VS code is also accessed via the keyboard. The main key combination you need to know is Ctrl + Shift + P command Panel , From here you have access to all functions of VS Code, including keyboard shortcuts for the most common operations.
The command Panel Allows access to many commands. You can execute editor commands, open files, search for symbols, and get a quick overview of a file, all in the same interactive window. Here are a few tips:
another example from fman
The quickest way to explore fman abbreviations is via command Panel :
Just press Ctrl + Shift + P (or Command + Shift + P for Mac) open in fman.
After the command palette (see above) for power users and developers in some apps (vscode, sublimetext, some Pythonide, jupyterlab … etc.) has become a normal user interface, I think that in every complex program with many hidden tools / functions a range of commands would be very useful.
In my opinion, a modern range of commands serves three different purposes
- Recognize commands / functions based on the desired actions (i.e. duplicate a file, export a tree view, create a timestamped zip file, … etc.)
- Discovery of links
- Executing commands that have no obvious visual interface or are deeply nested and would require a few clicks. Or for the lazy ones who type faster, then move and click the mouse and don't remember the shortcuts.
The way I see human memory is to map the basic dictionary object (key, value). And our intention is directly related to the action we want to take. Typically, in any software, a user must learn to map their intent to the learned behavior of steps that must be performed in the software to achieve their goal. (Let me know if I can explain all of this better). I find that the command palette shortens this approach and enables a faster learning experience.

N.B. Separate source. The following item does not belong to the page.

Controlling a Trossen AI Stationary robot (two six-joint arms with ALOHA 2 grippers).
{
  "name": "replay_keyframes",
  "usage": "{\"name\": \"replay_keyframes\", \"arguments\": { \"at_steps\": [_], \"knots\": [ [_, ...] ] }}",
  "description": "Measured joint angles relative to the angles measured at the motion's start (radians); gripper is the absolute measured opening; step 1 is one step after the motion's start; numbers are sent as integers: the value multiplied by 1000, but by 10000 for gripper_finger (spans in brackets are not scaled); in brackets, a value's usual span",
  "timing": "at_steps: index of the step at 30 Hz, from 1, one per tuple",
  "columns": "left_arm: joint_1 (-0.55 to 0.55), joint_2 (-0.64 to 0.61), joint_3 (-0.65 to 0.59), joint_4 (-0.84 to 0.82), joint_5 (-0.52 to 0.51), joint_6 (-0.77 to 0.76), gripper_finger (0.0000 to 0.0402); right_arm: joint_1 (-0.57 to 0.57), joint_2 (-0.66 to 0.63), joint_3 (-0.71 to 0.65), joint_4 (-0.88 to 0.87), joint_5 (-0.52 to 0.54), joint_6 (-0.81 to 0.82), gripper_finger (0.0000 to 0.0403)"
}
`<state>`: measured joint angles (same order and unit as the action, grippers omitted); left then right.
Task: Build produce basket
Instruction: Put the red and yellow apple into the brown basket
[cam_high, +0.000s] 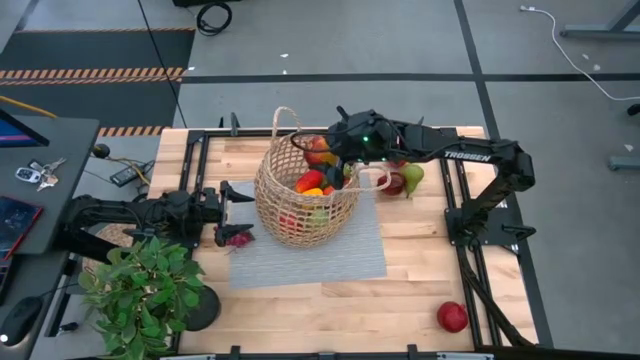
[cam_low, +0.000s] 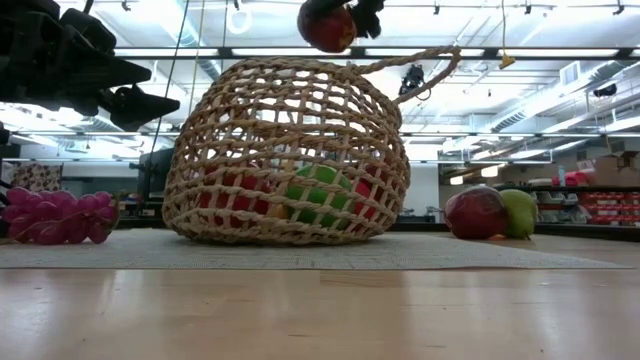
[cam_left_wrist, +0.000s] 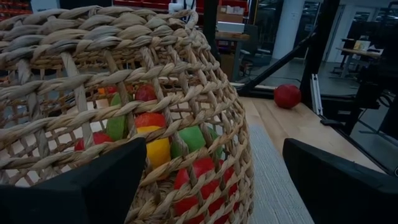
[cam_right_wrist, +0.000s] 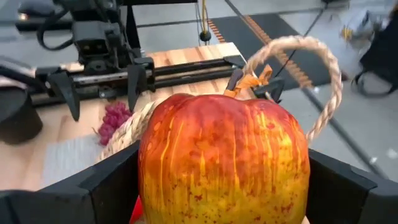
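From above, the basket (cam_high: 303, 205) sits on a grey mat (cam_high: 320, 255) near the middle of the table (cam_high: 400, 300), closer to its far edge, and already holds a good pile of produce, red, orange and green pieces; by my reckoning the job is well past halfway. Left outside are a dark-red fruit (cam_high: 393, 183) and a green pear (cam_high: 412, 177) just beside the basket towards the right far edge, a red apple (cam_high: 452, 317) alone near the right front corner, and a bunch of purple grapes (cam_high: 238, 238) at the mat's left edge. The right gripper (cam_high: 330, 152) reaches over the basket's far rim; the left gripper (cam_high: 235, 195) waits by the basket's left side, a potted plant (cam_high: 145, 290) at the left front corner.

From table height, a red fruit (cam_low: 327, 26) hangs above the basket (cam_low: 290, 160) in the right gripper's hold, ready for dropping, I judge; the grapes (cam_low: 55, 215) lie left.

Through the left wrist camera, its jaws stand wide apart and empty, facing the basket wall (cam_left_wrist: 124, 106); the lone apple (cam_left_wrist: 287, 96) shows beyond.

Through the right wrist camera, the jaws clamp a red-and-yellow apple (cam_right_wrist: 224, 162) over the basket handle (cam_right_wrist: 311, 68).
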<state>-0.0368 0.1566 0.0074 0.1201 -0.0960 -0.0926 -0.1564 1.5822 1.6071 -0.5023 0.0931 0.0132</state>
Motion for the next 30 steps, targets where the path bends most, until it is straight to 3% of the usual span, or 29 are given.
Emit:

I personally find it easier to remember words and actions that I want to achieve than the steps I have to take to achieve them. So I often have to google the exact recipe and run it manually. A command palette helps considerably and reduces the effort. Google has also greatly influenced people to move from structured information to queryable (?) / Searchable information. I've also always thought that the command line is great to run when you know what you want, and the UI is great to recognize.
As for the future, we move from learning behavior to dictation and let the software figure it out. I think that's all about assistants.
So my question is whether this is only useful for certain groups of people (i.e. developers) or whether it is generally applicable to the general population.
MacOS has the help search function, which is similar, or the action item, which is pretty good.
If someone wants to implement such a function in software, what are the guidelines from a UX perspective?